Ежась от вечернего туманца, Ольга глуховато и монотонно продолжала:
— Иногда мне кажется, что я не нашла своего места в жизни. Что я такая и разэтакая. А иногда я, наоборот, убеждена, что вот оно, мое место,— море, суда, плавучие и береговые китобазы, среди этих биллибонсов, — и что против них я должна драться, и что с ними я должна дружить. Правда, последнее у меня не всегда получается. Это потому, что я злая…
Они не заметили, как возвратились в поселок. Стало ветрено. Еще ниже пал туман. Лампочки на столбах расплылись мутными пятнами, они как бы висели »в воздухе сами по себе, подобно белесым солнцам, отъединенные от всего для глаза привычного. Таинственно журчала вода — она срывалась со скал, со снежных заплат, которыми пестрели окрестные сопки, бежала между корневищ ольшаника. Этой водою был жив поселок. Люди направили ее в трубы, разогнали по колонкам. Но где она оставалась свободной, там продолжала петь свою постоянную, никому не подвластную меланхолическую песню.
— Так что же, и ордена вам не дали? — спросил вдруг Геннадий.
Ольга посмотрела на него изумленно и с сожалением.
— И ордена не дали. А за что, собственно, орден?..
— Ну, все-таки…
— Только за «все-таки» ордена не дают.
Уже через неделю
Но для Ольги было новостью, например, что в вонючей пищевой муке, получаемой после перемола костей и мяса, содержится до шестидесяти процентов белка и килограмм такой муки стоит дороже самой лучшей пшеничной.
В чистом виде никакая тварь ее не станет есть, но, если добавлять ее понемногу в корм, у птиц увеличивается яйценоскость, у скота — привес.
Геннадий сказал, что недавно Швеция хотела купить у нас этой муки, но ей пришлось отказать, потому что вся она разошлась на внутреннем рынке.
О китах через неделю она знала все или почти все.
Через две недели она знала кое-что и об инспекторе рыбонадзора (он был неразговорчив и скрытен) и даже смотрела у него коллекции раковин, а заодно уж множество стереофотографий.

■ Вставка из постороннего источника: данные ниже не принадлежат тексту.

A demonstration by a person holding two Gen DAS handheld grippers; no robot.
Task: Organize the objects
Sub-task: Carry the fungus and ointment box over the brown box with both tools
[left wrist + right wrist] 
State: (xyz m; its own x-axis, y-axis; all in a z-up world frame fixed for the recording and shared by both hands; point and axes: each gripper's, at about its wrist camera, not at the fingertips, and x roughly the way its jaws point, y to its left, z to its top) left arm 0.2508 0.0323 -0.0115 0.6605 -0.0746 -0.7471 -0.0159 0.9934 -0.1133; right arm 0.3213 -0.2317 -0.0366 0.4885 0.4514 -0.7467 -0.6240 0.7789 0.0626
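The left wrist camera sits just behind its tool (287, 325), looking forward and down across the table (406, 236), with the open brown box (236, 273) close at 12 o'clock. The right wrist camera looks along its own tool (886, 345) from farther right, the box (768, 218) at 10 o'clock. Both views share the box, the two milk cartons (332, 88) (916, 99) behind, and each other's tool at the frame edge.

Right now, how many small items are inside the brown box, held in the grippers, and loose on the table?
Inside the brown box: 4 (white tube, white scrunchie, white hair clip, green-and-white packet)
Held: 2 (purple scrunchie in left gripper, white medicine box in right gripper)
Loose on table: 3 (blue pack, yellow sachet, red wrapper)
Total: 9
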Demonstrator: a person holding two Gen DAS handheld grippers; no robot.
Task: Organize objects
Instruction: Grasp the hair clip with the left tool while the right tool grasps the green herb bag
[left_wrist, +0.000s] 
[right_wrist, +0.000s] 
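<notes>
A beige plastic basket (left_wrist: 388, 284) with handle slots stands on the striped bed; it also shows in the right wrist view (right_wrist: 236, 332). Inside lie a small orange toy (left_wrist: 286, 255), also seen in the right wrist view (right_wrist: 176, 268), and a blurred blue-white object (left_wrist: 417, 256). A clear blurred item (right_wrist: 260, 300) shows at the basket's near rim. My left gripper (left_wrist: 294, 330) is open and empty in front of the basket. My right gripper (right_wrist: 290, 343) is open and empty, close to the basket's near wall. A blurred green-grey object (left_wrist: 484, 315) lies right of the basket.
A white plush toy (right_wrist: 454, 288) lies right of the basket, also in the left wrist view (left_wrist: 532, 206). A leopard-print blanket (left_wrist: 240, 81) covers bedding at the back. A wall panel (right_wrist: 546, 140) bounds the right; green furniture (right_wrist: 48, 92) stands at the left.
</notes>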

С этой диковиной она столкнулась впервые. На особой подставочке Геннадий ребром к ребру закрепил две тускловатые с плоскостным изображением фотографии. И в увеличительном стеклышке — стоило только найти правильный угол зрения — невыразительный снимок вдруг обретал стереоскопичность, в фотографии появлялась глубина, многоплановость, деревья, кустики, камыши у реки как бы шевелились и дышали, каждая веточка сама по себе становилась настолько живой, что ее хотелось тронуть рукой.
Иногда и пустяк способен взволновать, если он что-то говорит сердцу. Ольга повернула к хозяину раскрасневшееся лицо и сказала шепотом:
— Здорово! Вы молодец. Вас все интересует. — Оробев и как-то стушевавшись в непривычной обстановке, она внимательно посмотрела вокруг. — И книги у вас какие разные. А я только художественные читаю, да еще разве по кулинарии.

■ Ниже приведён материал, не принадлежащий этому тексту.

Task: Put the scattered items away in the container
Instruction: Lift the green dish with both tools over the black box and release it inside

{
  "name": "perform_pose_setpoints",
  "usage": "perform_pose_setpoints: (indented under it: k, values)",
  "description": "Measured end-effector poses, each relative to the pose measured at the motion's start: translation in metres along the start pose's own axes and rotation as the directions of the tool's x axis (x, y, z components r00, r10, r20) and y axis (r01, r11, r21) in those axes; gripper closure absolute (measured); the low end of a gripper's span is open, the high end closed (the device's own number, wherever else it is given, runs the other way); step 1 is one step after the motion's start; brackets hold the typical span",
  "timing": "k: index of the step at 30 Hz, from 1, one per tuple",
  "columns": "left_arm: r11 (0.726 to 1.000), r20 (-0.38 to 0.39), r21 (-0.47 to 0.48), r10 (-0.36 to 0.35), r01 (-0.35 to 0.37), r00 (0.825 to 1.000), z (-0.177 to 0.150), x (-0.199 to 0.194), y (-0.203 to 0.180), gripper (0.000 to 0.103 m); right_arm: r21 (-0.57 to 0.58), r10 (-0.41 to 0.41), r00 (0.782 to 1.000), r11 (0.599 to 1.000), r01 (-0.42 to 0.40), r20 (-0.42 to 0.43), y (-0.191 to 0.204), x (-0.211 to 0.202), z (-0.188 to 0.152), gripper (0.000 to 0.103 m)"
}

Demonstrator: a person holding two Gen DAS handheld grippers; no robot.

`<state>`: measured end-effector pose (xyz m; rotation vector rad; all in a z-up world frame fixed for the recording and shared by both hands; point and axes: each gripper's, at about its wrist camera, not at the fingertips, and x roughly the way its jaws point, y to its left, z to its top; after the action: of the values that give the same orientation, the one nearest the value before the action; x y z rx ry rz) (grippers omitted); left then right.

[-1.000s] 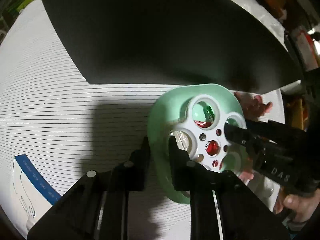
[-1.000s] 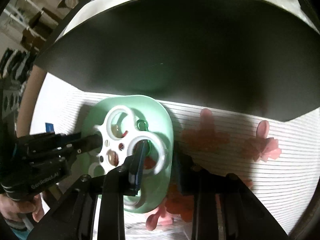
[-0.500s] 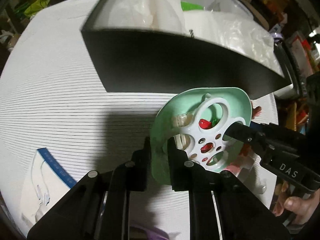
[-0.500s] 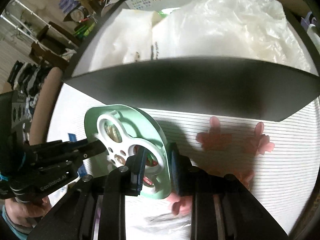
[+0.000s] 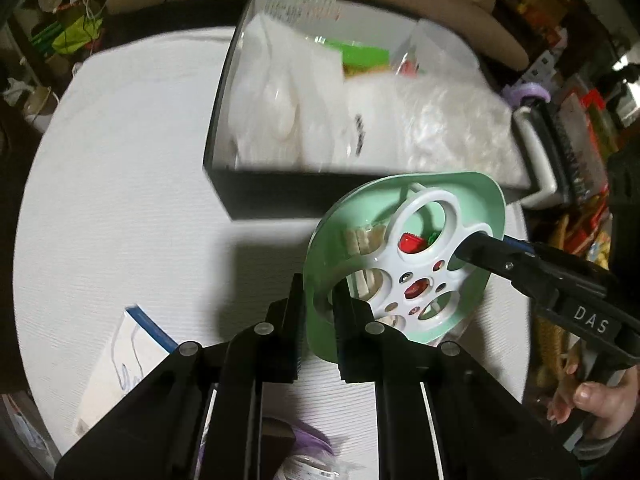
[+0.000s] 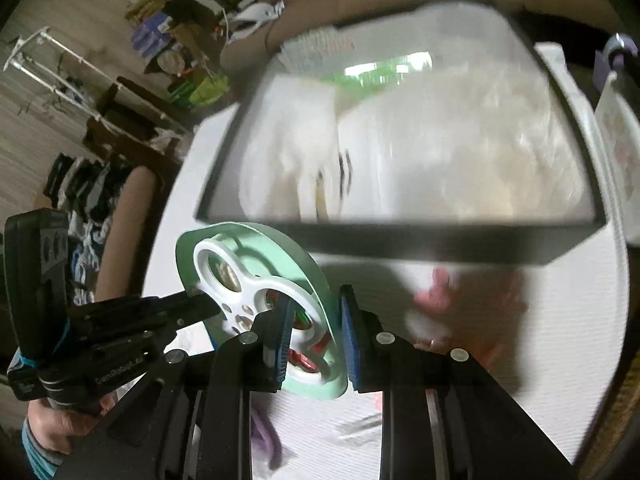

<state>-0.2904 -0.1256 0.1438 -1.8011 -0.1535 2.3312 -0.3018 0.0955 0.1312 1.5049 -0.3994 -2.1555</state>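
A mint-green dish (image 5: 332, 248) with a white holed insert (image 5: 424, 256) hangs above the white table, just in front of the black container (image 5: 280, 196). Small red and green pieces show through the holes. My left gripper (image 5: 320, 300) is shut on the dish's near rim. My right gripper (image 6: 316, 332), with blue pads, is shut on the opposite rim of the dish (image 6: 320, 280). The right gripper (image 5: 480, 252) reaches in from the right in the left wrist view, and the left gripper (image 6: 200, 308) from the left in the right wrist view. The container (image 6: 440, 240) is packed with white plastic bags.
A white card with a blue edge (image 5: 120, 352) lies at the table's front left, a purple item (image 5: 308, 440) below my fingers. Pink flower shapes (image 6: 436, 300) lie right of the dish. A white-handled brush (image 5: 536, 148) sits beside the container. A person's hand (image 5: 592, 396) holds each gripper.
Both grippers have risen together with the dish. The view now looks down over the container's front wall onto the bags inside it.
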Motion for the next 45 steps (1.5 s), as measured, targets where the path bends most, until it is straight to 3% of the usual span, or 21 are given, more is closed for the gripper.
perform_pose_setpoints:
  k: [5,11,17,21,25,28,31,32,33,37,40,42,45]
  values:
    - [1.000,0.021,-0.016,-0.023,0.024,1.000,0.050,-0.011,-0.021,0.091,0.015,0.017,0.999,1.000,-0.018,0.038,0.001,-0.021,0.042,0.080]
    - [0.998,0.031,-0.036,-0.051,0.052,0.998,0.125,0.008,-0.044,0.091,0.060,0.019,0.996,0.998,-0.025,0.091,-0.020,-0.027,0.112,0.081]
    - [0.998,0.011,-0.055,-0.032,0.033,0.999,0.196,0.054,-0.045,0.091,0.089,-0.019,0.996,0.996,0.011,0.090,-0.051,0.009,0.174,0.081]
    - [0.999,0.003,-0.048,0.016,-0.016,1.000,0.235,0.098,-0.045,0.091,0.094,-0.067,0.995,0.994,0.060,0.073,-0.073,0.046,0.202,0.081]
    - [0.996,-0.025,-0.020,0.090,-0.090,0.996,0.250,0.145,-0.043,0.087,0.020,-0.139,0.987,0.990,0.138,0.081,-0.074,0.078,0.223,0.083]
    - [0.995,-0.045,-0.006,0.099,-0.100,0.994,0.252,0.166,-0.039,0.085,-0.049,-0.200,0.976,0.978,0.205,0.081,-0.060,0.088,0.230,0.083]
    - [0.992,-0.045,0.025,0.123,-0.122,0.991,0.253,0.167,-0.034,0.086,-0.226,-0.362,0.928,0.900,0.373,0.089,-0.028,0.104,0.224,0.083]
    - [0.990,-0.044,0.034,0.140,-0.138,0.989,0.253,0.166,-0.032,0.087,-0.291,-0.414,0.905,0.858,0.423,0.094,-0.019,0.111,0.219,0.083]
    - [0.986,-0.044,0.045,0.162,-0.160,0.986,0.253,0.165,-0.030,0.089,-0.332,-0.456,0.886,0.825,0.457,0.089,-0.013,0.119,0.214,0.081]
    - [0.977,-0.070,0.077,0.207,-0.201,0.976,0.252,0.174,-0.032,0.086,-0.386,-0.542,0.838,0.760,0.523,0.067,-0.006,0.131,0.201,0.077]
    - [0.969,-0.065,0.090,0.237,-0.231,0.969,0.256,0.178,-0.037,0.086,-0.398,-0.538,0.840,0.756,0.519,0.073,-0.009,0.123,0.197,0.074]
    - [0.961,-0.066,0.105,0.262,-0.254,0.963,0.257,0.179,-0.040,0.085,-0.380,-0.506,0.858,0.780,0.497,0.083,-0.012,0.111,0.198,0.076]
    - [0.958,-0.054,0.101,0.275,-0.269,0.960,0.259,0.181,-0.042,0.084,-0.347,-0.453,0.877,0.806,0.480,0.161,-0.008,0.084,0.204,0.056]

Геннадий тоже оробел: в том, что он увлекался стереофотографией, не было никакой особой заслуги.
— Хотите, я вас научу?..
Она округлила глаза и замотала головой. Геннадий поспешно уточнил:
— Это очень просто, Оля. Главное, найти точку съемки, и потом от точки…
— О-ой, не надо-о, — жалобно протянула она. — Я ведь все равно ничего, ничего не пойму. Это вам кажется, что просто. Я же вижу, что вовсе это не просто.

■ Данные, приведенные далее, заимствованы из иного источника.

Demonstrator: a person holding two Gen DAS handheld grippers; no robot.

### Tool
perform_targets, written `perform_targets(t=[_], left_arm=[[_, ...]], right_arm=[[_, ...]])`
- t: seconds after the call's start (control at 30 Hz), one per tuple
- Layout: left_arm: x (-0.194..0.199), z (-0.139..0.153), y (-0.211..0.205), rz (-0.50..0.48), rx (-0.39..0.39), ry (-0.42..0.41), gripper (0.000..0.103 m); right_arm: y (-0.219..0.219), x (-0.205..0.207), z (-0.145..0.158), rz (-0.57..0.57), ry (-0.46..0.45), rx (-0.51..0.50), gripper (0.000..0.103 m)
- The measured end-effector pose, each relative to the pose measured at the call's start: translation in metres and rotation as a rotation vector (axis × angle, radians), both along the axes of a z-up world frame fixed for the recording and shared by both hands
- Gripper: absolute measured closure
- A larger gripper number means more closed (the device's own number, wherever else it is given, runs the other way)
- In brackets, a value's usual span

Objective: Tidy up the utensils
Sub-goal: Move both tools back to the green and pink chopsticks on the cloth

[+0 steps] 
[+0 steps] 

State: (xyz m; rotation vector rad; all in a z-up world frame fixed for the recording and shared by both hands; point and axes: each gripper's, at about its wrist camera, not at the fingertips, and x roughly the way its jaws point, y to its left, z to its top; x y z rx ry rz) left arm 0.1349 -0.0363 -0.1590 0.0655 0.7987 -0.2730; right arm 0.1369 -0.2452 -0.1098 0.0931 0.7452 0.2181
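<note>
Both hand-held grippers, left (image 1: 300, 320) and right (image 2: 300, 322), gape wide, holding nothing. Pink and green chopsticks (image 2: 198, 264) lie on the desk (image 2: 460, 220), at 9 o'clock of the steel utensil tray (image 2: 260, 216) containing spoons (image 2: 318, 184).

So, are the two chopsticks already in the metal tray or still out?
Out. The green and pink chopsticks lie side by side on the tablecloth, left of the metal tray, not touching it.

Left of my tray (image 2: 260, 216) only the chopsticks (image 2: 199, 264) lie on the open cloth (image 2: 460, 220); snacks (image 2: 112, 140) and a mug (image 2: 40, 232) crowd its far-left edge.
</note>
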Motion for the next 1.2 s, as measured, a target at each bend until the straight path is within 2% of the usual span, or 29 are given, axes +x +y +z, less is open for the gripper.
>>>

Ольга была у Геннадия один только раз, любопытства ради. Правда, они часто прогуливались. Но жаль, что вечера были туманны, что белая мгла окутывала все вокруг: каждую живую душу, каждый безгласный предмет — липко и плотно, будто в вату упаковывала.
Но бывали другие вечера, бывали иные ночи.
Бывали ночи, когда почти натуральная луна Куинджи, наперекор всему перекочевав сюда с Днепра, висела в ненатурально высоком, звездном и звенящем, отороченном кованым серебром небе. А скифские бабы лавовых нагромождений, такие угрюмые днем, выступали тоже при полном параде, и их подагрические загогулины окружал легкомысленный нимб…
После кино в одну из таких ночей Ольга немного постояла у своего дома, обозревая притихший, как бы вросший в берег комбинат, о чем-то помечтала и ушла спать.